Does anyone know what years Elgin used this style frame??
Thanks, bri.


----------



## 53Phantom (Sep 11, 2010)

Bri, Elgin bikes had a straight bottom bar from the 1910's to even on some models in the mid-30's but most likely, you have a 1920's Motorbike. C


----------



## RMS37 (Sep 11, 2010)

Bri emailed me a slightly larger picture of the frame. (still not close-up but generally adequate to pin it down)

Westfield Manufacturing was one of the two largest suppliers of the Sears/Elgin line during the pre-war balloon years. The serial number is in the pattern of a Westfield number and the frame appears to also be a Westfield pattern so putting those together yields a build date in 1941 before the middle of year (F=1941, and five digits instead of six means it was produced before production had reached 100,000 units for the year.)

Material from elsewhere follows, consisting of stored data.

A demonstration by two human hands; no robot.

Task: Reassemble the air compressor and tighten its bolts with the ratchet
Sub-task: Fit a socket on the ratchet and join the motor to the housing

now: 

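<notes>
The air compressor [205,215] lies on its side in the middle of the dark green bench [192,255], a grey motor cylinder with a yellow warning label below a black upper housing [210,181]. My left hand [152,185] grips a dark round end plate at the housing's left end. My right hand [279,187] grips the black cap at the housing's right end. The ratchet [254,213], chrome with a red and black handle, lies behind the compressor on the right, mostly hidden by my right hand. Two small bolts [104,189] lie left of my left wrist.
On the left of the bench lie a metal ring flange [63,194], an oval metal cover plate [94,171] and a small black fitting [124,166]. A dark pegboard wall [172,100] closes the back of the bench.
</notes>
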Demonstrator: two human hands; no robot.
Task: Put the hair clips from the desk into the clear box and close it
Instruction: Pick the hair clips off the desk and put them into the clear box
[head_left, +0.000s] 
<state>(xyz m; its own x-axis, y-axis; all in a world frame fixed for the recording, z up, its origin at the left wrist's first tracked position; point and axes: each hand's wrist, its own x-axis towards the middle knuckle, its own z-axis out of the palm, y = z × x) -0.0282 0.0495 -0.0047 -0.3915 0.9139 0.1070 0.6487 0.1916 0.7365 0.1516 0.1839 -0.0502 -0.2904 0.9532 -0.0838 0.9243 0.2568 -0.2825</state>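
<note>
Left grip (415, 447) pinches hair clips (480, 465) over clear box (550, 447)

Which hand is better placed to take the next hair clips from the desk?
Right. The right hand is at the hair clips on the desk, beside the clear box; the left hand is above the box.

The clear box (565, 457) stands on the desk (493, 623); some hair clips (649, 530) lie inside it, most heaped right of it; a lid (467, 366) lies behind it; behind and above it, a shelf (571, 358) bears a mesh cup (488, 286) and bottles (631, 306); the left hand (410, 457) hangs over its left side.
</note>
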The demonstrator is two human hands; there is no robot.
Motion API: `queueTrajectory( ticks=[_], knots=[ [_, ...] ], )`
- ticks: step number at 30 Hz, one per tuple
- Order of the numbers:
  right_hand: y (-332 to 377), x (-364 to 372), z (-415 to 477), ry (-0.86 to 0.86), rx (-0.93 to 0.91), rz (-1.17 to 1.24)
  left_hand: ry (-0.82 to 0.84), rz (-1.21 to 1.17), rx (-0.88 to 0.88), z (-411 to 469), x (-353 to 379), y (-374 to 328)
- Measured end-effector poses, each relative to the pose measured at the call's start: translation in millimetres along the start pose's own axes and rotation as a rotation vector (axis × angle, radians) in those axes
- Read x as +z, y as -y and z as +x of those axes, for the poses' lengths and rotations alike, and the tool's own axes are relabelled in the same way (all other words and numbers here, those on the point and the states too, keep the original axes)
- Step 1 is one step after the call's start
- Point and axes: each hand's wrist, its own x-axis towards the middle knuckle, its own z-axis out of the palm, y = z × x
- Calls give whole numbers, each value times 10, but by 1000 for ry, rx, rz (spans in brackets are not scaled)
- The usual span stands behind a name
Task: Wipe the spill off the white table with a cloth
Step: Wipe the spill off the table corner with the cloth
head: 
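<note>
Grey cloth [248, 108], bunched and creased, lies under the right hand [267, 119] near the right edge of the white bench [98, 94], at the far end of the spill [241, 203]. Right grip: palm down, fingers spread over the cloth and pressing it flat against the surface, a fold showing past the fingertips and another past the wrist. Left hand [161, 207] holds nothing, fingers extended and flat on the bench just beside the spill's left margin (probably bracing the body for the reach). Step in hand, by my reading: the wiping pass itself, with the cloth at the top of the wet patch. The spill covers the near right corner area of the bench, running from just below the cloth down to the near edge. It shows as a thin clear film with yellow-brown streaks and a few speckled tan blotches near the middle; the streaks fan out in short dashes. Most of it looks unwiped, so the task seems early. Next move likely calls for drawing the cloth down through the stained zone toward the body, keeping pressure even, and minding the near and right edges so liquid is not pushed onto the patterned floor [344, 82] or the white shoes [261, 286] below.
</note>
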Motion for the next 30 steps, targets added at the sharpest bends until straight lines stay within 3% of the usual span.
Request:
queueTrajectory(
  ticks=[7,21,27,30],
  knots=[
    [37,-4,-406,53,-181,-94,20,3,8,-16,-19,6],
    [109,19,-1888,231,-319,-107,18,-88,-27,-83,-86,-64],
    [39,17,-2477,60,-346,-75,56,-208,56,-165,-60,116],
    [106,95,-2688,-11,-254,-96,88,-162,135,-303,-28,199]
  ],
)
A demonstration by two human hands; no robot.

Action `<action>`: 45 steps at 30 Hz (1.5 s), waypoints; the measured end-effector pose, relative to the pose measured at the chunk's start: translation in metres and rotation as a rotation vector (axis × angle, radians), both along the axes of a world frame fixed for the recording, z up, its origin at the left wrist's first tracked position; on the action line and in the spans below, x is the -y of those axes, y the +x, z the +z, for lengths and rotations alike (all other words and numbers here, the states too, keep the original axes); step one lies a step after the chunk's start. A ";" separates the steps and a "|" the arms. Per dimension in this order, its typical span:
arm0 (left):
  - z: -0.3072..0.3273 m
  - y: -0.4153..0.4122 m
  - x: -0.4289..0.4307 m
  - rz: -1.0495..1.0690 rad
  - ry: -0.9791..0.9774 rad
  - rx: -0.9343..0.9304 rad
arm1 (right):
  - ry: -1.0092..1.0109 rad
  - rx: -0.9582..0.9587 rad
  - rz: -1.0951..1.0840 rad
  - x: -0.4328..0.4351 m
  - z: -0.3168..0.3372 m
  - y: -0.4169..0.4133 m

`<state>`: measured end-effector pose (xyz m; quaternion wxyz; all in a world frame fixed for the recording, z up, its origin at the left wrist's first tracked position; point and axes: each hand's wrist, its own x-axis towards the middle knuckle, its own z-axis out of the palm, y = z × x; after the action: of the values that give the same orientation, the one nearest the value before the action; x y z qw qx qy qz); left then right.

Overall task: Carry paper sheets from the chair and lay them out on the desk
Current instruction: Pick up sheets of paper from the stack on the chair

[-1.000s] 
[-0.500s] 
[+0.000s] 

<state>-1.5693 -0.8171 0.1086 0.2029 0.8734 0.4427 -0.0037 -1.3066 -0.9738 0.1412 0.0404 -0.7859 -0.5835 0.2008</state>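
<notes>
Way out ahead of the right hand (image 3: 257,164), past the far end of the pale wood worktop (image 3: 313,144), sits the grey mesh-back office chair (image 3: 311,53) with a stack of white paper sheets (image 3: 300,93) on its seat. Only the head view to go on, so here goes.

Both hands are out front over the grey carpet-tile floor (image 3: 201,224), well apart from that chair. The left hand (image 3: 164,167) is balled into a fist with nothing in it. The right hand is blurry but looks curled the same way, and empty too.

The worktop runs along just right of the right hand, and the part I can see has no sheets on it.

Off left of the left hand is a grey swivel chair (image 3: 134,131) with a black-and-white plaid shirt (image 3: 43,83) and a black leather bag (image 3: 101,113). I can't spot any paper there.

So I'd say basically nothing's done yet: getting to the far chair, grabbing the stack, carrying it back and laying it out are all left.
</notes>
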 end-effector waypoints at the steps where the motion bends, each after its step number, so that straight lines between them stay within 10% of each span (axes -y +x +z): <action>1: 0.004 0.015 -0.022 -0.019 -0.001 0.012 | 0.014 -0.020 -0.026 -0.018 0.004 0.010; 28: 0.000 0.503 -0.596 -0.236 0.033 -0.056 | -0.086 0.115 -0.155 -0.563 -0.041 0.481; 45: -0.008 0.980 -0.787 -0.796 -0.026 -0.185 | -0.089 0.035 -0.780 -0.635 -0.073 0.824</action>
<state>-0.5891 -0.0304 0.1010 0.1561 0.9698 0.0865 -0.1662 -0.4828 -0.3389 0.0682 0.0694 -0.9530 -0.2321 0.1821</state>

Typically 1941 is the year that is associated with the switch to curved seat and down tubes on these Westfield Elgins but they are not shown in any form in the catalogs and either this bike is just before the change or both styles may have been in production at the same time.


----------



## bricycle (Sep 11, 2010)

Thanks for your input, CABEmen are great. (women included) 
bri.


----------



## Adamtinkerer (Sep 11, 2010)

Just for a reference, I believe my Elgin is a 41 of the later style Westfield frame, this is what they typically looked like.


----------



## bricycle (Sep 11, 2010)

Thanks for the pix, hey great idea to store pedals! Nice survivor!


----------